Deitada no sofá ao lado da mesa onde Hafez trabalhava com o lap-top, Amina percebeu sua excitação. Não era bem exatamente a excitação que ela gostaria que ele manifestasse, uma vez que, desde o instante em que chegara do hospital, já estava nua em pêlo, exibindo suas formas per­feitas e sedutoras. Passou os braços em torno do pescoço do companheiro e perguntou:



  • Alguma boa notícia?

  • Sim... A festa vai começar! E eles querem que eu organize algu­ma coisa... Até me mandaram comprar alguns materiais e já estão depo­sitando o dinheiro para isso.
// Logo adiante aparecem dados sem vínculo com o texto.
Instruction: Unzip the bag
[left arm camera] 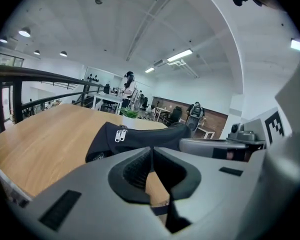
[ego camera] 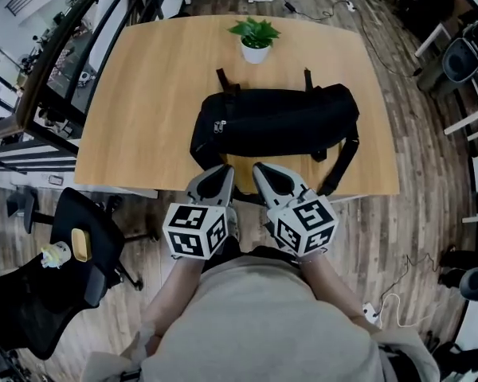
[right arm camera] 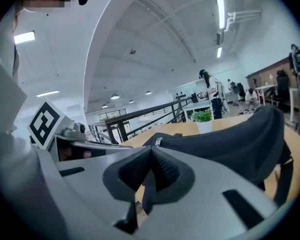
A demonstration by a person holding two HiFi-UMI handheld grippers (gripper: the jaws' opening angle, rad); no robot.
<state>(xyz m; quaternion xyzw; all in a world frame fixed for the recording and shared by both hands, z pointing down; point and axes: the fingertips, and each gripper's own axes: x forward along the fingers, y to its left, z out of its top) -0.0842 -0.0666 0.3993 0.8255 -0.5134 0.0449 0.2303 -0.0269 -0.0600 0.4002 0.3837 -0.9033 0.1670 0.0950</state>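
Hovering at the near edge of the worktop (ego camera: 143, 110), the left tool (ego camera: 221, 173) is holding its jaws clenched, gripping nothing. Just beside it, the right tool (ego camera: 260, 173) is doing likewise, jaws pressed together and empty. The black bag (ego camera: 275, 122) is lying across the worktop just beyond both, paired zipper pulls (ego camera: 220, 126) sitting at its left end. A small tag (left arm camera: 95, 156) there is reading too blurred.

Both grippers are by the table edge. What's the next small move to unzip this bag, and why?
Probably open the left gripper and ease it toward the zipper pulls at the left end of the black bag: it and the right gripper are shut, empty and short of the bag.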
A moça beijou-o, passou a ponta da língua no lóbulo de sua orelha esquerda e sorriu ao perceber que ele se arrepiava inteiro. Sim., era esse tipo de reação que ela queria, e não aquele entusiasmo por uma causa que — ela bem o sentia — não era a dela. Na verdade, ela estava ali por causa de Hafez, porque se apaixonara por ele, por sua maneira de amá-la e de lhe dar prazer. Por isso, quando o rapaz disse que a festa iria começar, ela sentiu uma pontada em seu coração. Evidentemente, disfarçou o melhor que pode, mas não conseguiu deixar de se preocupar. Entretanto, logo que Hafez, já não mais resistindo às suas carícias, enlaçou-a em seus braços, mais uma vez ávido pelos prazeres que Amina sabia lhe proporcionar, ela pôs de lado essas preocupações, pensando: "Ora... Será, novamente, algo que não levará a nada... Eles não são loucos de tentar alguma coisa aqui em Nova York!".